MATERIAL PROVIDED

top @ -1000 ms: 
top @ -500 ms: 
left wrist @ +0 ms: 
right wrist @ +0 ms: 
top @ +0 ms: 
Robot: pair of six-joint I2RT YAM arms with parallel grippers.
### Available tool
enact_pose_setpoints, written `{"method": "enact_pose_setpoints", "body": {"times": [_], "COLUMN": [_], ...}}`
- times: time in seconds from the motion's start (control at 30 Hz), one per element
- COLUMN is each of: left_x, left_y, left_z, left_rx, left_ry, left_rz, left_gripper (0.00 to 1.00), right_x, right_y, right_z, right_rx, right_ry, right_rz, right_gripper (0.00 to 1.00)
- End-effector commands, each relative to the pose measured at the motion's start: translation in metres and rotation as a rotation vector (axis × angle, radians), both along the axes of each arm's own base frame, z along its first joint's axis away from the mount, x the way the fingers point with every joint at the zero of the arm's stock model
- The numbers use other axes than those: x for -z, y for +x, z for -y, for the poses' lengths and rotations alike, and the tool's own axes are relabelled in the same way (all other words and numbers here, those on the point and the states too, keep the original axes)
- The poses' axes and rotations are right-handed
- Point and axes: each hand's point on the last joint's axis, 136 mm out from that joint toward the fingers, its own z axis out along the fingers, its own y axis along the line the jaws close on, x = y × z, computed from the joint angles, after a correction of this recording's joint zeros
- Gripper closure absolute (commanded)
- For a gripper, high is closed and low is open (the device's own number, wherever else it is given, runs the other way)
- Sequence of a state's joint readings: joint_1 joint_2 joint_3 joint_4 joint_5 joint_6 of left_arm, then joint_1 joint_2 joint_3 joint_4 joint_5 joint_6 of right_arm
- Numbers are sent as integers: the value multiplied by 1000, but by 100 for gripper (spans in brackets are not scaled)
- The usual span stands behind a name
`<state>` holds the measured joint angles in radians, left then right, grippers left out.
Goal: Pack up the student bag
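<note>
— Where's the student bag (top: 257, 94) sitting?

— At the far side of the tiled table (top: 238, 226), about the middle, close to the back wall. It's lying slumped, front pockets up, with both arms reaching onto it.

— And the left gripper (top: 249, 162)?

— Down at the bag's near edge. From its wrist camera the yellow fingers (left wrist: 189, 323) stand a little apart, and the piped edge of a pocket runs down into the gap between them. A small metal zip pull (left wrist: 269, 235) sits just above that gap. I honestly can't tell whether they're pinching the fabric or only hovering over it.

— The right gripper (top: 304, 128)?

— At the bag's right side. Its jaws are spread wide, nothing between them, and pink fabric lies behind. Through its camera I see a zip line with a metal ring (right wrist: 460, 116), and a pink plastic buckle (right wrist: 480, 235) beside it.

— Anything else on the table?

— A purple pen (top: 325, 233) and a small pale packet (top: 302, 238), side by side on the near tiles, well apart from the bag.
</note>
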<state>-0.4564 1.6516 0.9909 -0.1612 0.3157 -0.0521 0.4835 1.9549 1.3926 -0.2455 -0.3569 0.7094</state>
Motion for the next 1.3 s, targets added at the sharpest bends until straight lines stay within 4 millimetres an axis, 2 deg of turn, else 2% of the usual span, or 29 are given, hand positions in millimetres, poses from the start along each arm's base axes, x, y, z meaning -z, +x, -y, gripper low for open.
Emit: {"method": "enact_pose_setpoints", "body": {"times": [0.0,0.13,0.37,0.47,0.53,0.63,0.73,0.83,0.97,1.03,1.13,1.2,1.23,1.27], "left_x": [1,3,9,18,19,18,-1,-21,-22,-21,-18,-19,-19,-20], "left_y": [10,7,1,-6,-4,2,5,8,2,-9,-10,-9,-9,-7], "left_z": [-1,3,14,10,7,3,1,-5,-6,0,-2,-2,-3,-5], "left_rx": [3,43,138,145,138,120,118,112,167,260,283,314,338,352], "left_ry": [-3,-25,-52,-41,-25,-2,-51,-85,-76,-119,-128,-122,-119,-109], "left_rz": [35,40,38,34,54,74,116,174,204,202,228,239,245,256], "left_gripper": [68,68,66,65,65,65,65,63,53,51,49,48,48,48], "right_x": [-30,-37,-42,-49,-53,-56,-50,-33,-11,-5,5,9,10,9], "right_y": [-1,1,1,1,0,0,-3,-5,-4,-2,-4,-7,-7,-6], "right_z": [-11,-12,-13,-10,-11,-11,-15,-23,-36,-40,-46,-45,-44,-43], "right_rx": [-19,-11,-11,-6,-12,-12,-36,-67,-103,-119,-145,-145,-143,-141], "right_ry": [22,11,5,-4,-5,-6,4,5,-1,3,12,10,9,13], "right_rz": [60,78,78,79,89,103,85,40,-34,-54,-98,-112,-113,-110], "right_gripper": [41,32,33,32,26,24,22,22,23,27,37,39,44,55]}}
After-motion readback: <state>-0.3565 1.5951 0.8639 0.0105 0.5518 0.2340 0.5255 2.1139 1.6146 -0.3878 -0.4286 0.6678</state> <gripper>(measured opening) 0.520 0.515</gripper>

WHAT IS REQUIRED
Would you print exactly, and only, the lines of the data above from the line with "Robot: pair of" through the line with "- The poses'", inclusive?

REPLY TO THE TASK
Robot: pair of six-joint I2RT YAM arms with parallel grippers.
### Available tool
enact_pose_setpoints, written `{"method": "enact_pose_setpoints", "body": {"times": [_], "COLUMN": [_], ...}}`
- times: time in seconds from the motion's start (control at 30 Hz), one per element
- COLUMN is each of: left_x, left_y, left_z, left_rx, left_ry, left_rz, left_gripper (0.00 to 1.00), right_x, right_y, right_z, right_rx, right_ry, right_rz, right_gripper (0.00 to 1.00)
- End-effector commands, each relative to the pose measured at the motion's start: translation in metres and rotation as a rotation vector (axis × angle, radians), both along the axes of each arm's own base frame, z along its first joint's axis away from the mount, x the way the fingers point with every joint at the zero of the arm's stock model
- The numbers use other axes than those: x for -z, y for +x, z for -y, for the poses' lengths and rotations alike, and the tool's own axes are relabelled in the same way (all other words and numbers here, those on the point and the states too, keep the original axes)
- The poses' axes and rotations are right-handed

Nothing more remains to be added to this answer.